Mise en place d’un système permanent de formation d’assistants-vétérinaires adapté au contexte local

Chez les Sahraouis, les vétérinaires bénéficiaient culturellement d’une faible considération. En raison de leur connaissance avancée des maladies animales et des systèmes d’élevage, les Bédouins ne voyaient pas la nécessité de s’adresser à des professionnels pour traiter leur cheptel.

Néanmoins, la sédentarisation forcée et le radical changement qui a suivi dans le système d’élevage traditionnel des 165’000 Sahraouis vivant aujourd’hui dans des camps de réfugiés ont conduit à une hausse des nouveaux problèmes de santé animale auxquels leurs connaissances traditionnelles ne leur permettaient pas de faire face.

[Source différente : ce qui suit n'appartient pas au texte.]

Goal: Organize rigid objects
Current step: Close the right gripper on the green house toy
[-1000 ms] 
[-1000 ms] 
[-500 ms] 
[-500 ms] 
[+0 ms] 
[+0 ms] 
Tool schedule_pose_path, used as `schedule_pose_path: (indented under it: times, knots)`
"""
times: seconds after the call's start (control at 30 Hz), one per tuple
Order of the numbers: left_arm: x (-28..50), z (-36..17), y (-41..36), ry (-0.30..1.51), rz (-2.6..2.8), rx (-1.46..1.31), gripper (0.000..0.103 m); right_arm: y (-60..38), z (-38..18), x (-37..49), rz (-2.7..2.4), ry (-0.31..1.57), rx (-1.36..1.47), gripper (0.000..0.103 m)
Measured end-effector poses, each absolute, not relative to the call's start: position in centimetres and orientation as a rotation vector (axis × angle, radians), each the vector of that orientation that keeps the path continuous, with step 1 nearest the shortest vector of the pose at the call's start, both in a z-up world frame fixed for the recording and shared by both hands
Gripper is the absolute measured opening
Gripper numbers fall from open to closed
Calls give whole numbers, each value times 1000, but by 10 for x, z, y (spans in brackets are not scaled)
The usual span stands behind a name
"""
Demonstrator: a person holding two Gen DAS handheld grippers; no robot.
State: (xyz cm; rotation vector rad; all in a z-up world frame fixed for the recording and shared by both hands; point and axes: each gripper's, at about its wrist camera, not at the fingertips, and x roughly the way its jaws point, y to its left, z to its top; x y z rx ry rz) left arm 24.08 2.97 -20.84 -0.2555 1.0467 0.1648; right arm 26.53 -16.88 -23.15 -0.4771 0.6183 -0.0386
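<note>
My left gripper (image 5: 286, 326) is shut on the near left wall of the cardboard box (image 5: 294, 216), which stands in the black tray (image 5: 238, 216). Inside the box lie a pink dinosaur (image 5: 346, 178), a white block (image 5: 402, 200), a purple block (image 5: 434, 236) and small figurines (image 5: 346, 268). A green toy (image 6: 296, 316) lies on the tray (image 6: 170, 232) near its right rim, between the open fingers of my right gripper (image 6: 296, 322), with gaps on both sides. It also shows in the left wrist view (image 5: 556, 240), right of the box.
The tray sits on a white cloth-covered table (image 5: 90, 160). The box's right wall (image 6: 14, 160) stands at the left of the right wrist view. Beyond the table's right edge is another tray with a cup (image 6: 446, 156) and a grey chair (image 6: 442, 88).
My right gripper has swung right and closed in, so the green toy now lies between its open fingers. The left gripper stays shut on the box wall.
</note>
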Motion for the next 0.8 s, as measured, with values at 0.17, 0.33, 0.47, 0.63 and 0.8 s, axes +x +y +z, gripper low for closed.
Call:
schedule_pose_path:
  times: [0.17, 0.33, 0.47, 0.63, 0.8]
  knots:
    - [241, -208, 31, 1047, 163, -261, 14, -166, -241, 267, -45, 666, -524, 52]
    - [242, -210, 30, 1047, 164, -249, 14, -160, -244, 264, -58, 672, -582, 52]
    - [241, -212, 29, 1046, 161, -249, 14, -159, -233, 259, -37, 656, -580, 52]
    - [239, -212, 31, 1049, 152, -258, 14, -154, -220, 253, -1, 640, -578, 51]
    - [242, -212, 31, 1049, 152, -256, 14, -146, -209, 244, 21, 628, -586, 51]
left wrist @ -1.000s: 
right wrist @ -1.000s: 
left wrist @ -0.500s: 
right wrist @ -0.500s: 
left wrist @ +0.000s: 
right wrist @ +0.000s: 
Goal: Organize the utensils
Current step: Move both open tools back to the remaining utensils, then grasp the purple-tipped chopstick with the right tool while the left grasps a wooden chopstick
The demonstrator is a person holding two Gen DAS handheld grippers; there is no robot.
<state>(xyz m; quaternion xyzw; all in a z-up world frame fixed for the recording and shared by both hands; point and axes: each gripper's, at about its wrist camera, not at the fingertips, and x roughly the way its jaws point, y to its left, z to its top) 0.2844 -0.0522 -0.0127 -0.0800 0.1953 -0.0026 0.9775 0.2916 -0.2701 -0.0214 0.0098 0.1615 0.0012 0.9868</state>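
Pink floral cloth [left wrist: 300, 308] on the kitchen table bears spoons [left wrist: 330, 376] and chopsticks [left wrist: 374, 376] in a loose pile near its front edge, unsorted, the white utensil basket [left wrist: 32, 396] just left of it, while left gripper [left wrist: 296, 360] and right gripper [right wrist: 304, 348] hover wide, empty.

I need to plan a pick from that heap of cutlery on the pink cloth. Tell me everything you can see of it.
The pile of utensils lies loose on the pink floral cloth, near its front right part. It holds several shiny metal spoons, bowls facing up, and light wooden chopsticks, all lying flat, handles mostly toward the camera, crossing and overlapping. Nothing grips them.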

Sous la supervision du Ministère de la Santé, les vétérinaires ont assumé un rôle important en matière de prise en charge sanitaire et ils ont été progressivement acceptés. Les demandes d’interventions ont peu à peu augmenté, à tel point qu’il est devenu nécessaire d’agrandir le nombre de vétérinaires initialement prévu de 14 à 44, ce qui a été réalisé grâce à la mise sur pied d’une école vétérinaire. L’école est ouverte aux hommes et aux femmes. La formation dure un semestre et son contenu est adapté au contexte local et à ses besoins. Former des assistants-vétérinaires au niveau local vise en outre à limiter l’émigration des jeunes en leur offrant des opportunités de travail au sein de la communauté.